Bruce Springsteen. A Brilliant Disguise.

In the night time, when there is nothing to do, I still think of her.

Its been four years now, but I don’t think I can remember one single day when I haven’t thought of her, at least for one fleeting second. On the bus back home from work, when I pass the restaurant where we used to grab a soup and dinner. In the library, when I pass the section on English poetry. Anytime I watch a Rahul Bose movie. Whenever I drink black coffee, which is all the time. Anytime I hear Annie’s Song. Each time “Casablanca”, her favorite movie, comes on television. In fact, I still think about her almost every second I am alone. Out of sight, out of mind, they say. Ya, right, tell me another!

The strangest thing is : I spent four years with her. And today, four years after she’s left me, I think about her everyday, but I just can’t remember her face. Did she have straight hair, or gentle curls? Was it jet black or did she ever have them streaked? Did she have that lilt in her voice, or is it just something that my imagination made up in these last four years? Sometimes, I wonder, whether I actually do miss her. Or is it just the thought of her. Am I still in love with her, or am I in love with the idea that I was ever in love with somebody, and more importantly the notion, however false, that somebody was in love with me? Where and how does one draw the line and say, enough is enough, I will now get on with my life. Time, they say (they say a lot don’t they?), is the Great Healer. Just who decides how much time is enough time? Is four years long enough to mourn for a lost love and lifetime of shattered dreams?
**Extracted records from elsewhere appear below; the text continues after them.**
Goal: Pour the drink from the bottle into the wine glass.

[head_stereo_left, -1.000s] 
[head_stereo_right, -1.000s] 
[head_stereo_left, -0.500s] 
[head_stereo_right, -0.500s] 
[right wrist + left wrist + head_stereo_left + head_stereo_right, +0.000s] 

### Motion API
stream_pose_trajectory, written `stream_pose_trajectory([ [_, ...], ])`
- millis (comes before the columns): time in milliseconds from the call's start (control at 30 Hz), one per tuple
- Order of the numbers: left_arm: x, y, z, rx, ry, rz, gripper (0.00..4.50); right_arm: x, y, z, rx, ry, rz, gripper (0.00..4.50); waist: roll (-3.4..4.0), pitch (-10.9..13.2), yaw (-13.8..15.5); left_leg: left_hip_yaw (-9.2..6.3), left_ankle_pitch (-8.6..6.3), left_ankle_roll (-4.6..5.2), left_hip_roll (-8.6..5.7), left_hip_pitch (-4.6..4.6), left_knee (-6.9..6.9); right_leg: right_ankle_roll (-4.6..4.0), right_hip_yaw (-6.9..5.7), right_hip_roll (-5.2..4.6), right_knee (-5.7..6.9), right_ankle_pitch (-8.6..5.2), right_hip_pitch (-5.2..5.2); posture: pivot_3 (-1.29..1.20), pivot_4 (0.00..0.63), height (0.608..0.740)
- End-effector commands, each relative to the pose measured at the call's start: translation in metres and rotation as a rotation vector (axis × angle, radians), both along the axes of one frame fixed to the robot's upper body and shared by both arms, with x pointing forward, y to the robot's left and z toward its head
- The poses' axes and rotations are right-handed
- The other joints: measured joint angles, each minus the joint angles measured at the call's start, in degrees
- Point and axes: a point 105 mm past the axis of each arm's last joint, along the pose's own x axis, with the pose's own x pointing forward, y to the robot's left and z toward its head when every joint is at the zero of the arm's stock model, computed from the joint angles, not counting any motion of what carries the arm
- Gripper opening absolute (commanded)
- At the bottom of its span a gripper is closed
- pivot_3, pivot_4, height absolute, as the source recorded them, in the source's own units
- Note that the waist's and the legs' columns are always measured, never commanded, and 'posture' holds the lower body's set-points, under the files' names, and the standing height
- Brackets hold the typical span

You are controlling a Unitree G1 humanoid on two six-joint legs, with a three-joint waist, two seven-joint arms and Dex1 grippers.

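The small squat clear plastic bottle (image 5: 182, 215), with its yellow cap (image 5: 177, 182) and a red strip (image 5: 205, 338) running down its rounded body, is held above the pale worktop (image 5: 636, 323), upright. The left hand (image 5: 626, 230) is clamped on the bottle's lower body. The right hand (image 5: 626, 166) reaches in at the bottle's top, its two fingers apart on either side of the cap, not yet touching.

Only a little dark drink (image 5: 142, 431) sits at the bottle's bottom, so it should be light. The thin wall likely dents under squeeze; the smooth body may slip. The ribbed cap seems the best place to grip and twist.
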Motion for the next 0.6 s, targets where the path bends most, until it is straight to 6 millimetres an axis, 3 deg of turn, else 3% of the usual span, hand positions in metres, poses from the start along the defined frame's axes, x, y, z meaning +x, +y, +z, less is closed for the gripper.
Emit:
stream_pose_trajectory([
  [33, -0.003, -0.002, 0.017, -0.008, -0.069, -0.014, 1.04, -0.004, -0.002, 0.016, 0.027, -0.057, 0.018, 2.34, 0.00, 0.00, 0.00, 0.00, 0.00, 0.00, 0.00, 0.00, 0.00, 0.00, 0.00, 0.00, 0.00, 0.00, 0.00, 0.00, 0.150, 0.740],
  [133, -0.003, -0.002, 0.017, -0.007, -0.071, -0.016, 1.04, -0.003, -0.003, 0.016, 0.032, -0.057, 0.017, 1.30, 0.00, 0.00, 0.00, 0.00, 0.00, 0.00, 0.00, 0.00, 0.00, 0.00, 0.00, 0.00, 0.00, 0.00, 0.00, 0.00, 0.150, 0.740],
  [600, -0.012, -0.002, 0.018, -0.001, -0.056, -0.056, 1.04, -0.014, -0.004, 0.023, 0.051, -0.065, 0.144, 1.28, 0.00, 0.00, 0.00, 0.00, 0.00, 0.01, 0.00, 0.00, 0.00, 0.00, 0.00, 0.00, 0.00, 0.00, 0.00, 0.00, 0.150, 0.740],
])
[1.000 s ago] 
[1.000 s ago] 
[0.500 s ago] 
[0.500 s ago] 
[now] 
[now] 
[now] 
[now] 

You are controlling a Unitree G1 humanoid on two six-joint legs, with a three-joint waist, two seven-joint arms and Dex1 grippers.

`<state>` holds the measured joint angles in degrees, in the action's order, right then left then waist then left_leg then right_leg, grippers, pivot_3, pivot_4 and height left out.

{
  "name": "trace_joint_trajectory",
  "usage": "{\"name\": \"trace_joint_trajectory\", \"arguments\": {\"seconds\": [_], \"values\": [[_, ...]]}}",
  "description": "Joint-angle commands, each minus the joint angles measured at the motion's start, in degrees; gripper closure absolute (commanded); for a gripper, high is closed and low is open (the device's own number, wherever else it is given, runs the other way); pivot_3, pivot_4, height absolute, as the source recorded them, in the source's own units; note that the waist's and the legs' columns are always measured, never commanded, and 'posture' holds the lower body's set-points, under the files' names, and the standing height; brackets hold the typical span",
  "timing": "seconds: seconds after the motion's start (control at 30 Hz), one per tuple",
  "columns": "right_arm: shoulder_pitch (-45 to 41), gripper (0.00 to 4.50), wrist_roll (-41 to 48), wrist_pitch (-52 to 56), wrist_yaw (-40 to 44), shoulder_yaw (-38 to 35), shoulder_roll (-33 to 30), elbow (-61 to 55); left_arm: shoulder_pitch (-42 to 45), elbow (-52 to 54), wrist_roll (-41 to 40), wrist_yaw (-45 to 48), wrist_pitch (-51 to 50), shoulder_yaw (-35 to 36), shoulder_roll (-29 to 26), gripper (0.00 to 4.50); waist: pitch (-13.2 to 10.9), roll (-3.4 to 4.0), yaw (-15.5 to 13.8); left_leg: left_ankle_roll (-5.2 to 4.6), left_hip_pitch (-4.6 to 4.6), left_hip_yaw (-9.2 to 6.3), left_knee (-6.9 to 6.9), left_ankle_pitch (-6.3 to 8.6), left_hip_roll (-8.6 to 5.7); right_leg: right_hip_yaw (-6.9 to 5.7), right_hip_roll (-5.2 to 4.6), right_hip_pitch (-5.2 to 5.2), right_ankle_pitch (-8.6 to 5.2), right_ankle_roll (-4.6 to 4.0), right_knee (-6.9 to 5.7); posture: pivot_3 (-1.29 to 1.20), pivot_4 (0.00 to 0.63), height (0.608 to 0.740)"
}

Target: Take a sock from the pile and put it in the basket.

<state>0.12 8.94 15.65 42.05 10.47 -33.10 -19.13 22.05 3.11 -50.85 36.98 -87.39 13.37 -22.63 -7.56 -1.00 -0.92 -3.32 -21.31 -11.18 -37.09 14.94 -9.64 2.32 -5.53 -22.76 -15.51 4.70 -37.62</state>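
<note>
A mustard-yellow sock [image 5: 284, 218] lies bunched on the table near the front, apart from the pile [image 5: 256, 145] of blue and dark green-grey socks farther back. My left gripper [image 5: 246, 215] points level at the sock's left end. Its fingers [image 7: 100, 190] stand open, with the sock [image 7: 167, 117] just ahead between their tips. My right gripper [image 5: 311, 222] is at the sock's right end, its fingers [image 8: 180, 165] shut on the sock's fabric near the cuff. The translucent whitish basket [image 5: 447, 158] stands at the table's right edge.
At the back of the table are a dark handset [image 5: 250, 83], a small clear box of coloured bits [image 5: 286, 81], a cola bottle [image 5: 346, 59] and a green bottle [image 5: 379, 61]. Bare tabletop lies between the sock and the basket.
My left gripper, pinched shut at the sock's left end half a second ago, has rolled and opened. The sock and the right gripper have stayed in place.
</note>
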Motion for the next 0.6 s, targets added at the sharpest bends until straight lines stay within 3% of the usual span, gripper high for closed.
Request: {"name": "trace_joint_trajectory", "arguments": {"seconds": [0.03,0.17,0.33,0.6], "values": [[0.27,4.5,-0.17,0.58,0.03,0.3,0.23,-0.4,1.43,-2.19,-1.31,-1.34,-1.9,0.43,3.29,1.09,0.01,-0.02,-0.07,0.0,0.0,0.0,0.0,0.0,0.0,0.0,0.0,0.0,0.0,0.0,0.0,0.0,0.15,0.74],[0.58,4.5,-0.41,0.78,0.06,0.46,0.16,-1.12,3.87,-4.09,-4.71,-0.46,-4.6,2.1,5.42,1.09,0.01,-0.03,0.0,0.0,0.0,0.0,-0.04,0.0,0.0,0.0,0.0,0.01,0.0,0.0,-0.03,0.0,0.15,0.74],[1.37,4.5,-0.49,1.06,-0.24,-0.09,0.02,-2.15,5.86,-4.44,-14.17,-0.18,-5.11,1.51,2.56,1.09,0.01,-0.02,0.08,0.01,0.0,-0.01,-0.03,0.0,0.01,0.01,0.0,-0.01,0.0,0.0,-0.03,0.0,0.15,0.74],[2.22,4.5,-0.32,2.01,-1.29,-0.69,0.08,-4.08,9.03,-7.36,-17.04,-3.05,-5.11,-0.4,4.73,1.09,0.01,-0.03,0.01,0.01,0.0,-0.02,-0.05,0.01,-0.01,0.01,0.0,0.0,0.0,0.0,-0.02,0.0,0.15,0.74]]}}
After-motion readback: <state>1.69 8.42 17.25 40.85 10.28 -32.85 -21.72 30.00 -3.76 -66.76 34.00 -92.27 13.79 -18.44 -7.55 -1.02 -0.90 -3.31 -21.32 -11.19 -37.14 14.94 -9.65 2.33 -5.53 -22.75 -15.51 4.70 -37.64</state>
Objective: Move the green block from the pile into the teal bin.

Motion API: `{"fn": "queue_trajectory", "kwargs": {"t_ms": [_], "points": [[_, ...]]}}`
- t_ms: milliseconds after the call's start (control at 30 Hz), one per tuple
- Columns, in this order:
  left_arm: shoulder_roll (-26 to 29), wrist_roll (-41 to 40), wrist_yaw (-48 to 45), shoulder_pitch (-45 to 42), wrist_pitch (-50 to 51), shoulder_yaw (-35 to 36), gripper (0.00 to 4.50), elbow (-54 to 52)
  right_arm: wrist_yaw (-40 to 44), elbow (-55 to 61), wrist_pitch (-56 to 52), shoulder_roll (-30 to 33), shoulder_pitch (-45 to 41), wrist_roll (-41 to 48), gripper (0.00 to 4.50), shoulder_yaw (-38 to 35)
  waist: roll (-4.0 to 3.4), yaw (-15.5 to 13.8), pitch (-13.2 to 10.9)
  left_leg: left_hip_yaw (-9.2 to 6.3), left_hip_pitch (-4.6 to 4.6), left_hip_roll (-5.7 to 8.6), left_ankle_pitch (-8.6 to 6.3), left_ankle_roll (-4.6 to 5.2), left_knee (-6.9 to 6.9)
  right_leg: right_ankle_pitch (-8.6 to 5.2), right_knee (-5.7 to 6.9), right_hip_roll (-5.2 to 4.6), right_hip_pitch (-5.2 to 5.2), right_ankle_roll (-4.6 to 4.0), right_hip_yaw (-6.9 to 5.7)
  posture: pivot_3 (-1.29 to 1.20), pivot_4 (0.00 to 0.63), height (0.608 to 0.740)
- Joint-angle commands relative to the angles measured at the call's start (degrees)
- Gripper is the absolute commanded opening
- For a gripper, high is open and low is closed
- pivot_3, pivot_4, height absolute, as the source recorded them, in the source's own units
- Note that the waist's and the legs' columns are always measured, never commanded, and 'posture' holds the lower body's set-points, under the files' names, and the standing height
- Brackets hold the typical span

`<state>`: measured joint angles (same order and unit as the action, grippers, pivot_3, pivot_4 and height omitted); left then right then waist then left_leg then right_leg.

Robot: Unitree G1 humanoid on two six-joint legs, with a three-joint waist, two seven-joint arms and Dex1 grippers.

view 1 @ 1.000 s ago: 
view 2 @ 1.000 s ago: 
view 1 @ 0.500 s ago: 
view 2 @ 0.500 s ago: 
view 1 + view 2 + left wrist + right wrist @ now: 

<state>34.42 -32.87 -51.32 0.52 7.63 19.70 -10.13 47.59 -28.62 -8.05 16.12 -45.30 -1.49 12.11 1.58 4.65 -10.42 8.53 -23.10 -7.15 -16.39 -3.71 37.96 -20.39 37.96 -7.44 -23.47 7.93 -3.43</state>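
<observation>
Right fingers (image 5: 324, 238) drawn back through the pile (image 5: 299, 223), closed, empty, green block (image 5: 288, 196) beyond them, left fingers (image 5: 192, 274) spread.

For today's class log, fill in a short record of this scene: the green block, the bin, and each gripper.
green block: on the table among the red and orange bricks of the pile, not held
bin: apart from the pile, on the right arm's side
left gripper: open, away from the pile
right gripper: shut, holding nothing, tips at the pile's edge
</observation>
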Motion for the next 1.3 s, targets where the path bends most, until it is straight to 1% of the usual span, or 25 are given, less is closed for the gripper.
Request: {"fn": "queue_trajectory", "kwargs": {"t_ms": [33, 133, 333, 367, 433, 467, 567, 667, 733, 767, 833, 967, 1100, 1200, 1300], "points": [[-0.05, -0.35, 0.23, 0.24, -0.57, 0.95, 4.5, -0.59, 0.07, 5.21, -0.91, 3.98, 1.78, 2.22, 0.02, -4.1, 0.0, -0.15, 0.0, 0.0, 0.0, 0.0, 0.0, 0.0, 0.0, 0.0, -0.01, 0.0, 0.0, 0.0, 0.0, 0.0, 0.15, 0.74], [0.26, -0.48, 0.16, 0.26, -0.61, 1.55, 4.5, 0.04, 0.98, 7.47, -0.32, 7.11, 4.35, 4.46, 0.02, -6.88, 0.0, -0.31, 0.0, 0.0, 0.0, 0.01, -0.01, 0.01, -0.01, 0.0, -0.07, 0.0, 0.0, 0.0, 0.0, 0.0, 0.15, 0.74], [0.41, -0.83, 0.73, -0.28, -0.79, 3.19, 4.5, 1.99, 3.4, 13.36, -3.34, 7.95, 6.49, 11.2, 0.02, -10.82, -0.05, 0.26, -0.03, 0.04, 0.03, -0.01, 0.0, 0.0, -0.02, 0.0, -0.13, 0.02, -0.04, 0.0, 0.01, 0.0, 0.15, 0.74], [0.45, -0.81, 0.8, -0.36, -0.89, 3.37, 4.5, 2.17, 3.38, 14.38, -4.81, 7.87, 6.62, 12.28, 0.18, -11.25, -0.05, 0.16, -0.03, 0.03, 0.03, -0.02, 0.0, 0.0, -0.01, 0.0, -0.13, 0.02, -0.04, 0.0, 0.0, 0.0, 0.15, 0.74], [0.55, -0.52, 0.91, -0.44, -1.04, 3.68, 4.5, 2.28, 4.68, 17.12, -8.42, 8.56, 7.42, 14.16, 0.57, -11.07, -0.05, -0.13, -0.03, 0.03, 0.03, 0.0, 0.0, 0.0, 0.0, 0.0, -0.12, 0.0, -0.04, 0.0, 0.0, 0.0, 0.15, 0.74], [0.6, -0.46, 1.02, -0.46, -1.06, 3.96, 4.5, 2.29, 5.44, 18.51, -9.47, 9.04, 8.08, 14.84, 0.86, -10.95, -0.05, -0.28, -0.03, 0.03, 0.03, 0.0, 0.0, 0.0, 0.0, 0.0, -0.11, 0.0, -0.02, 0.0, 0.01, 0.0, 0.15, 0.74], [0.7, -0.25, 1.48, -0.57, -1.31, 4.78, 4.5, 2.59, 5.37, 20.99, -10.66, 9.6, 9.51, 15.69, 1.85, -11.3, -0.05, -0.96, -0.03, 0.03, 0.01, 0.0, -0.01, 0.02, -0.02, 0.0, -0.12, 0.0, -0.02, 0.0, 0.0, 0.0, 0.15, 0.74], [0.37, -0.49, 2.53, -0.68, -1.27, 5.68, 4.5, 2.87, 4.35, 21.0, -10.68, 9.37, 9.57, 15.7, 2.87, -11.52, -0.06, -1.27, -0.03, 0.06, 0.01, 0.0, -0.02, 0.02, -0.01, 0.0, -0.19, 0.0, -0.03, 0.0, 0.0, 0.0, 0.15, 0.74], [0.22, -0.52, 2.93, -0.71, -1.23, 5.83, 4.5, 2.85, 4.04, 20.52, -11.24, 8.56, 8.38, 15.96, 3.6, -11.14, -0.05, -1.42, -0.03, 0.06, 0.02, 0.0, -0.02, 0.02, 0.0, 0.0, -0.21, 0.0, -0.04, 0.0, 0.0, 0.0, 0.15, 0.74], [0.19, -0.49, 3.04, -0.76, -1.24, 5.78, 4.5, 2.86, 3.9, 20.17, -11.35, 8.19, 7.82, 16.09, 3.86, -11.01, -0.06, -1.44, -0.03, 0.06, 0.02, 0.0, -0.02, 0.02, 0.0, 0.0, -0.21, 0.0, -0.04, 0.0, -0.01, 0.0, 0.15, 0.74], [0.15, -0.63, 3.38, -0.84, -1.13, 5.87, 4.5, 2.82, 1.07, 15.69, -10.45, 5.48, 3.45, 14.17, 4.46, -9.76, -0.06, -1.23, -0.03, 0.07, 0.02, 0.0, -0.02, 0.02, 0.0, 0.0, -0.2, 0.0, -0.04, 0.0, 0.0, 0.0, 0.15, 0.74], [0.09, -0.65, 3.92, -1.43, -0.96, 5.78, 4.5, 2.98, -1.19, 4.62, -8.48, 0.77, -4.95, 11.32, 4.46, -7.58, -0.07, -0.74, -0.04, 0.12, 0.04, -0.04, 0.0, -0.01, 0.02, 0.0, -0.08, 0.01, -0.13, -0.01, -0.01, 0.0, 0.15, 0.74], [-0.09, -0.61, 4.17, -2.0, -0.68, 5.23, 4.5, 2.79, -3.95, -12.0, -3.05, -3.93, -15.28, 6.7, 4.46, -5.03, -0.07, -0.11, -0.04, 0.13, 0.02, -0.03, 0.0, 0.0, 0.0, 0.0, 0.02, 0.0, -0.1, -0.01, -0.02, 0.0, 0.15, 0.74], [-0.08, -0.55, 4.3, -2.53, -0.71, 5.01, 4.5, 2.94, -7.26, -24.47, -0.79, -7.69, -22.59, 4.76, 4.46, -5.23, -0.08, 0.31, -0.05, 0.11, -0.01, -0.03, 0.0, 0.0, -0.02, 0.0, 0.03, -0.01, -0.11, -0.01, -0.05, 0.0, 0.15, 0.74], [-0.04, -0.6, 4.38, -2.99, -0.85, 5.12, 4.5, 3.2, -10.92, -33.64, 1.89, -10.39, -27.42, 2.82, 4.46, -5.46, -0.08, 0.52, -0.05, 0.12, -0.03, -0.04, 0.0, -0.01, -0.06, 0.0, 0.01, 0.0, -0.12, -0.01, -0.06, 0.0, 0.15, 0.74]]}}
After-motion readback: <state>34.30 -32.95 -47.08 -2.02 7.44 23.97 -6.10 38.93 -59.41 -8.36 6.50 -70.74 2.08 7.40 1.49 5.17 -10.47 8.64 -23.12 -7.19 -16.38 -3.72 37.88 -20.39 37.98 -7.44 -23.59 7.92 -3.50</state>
Am I a “loser” just because still hold on to precious memories of the past. All my friends who knew about us, now scoff at me for still holding on to them. But they were precious to me, those times that we spent together, saying I love you over and over again. The only difference was, one of us meant it, and the other…well, if she had meant those words, she would have still been with me now, wouldn’t she?

A breakup with a loved one, be it a lover, a friend or family, can be highly damaging to one’s state of mind, to say the least. It also leaves one with a lot of questions. Especially if it is least expected. We need to remember that even the most strongest relationships change, for better or for worse. That’s what keeps them alive. To the one left brokenhearted, there are only two options before them. Ask yourself the same question over and over again – WHY??? It’s a question that mostly remains unanswered. Its just a way to try and to put our minds to rest, “this happened because, that went wrong…Had I just said I love you more often…Had I just got her that diamond ring she wanted…Had I just been more prettier, he would never have strayed…” You can spend an eternity, but you’ll never find an answer to that “Why?”, none that satisfies you anyways. Letting go on the other hand, will hurt, but it’ll preserve your sanity. As someone once said, “If it doesn’t break you, it’ll make you stronger…” Letting go may be the one thing that keeps us from crossing that line from sane to insane. Call it whatever you like, give it any cliché, it’s just one more lesson in the game called Life.

Then, the only question that comes to mind is : how do you learn to let go…?

(The above is part imagination, part fact, part something i understand, part something that i don’t. in true “mindspace…” style, it’s a little bit of this and a little bit of that…)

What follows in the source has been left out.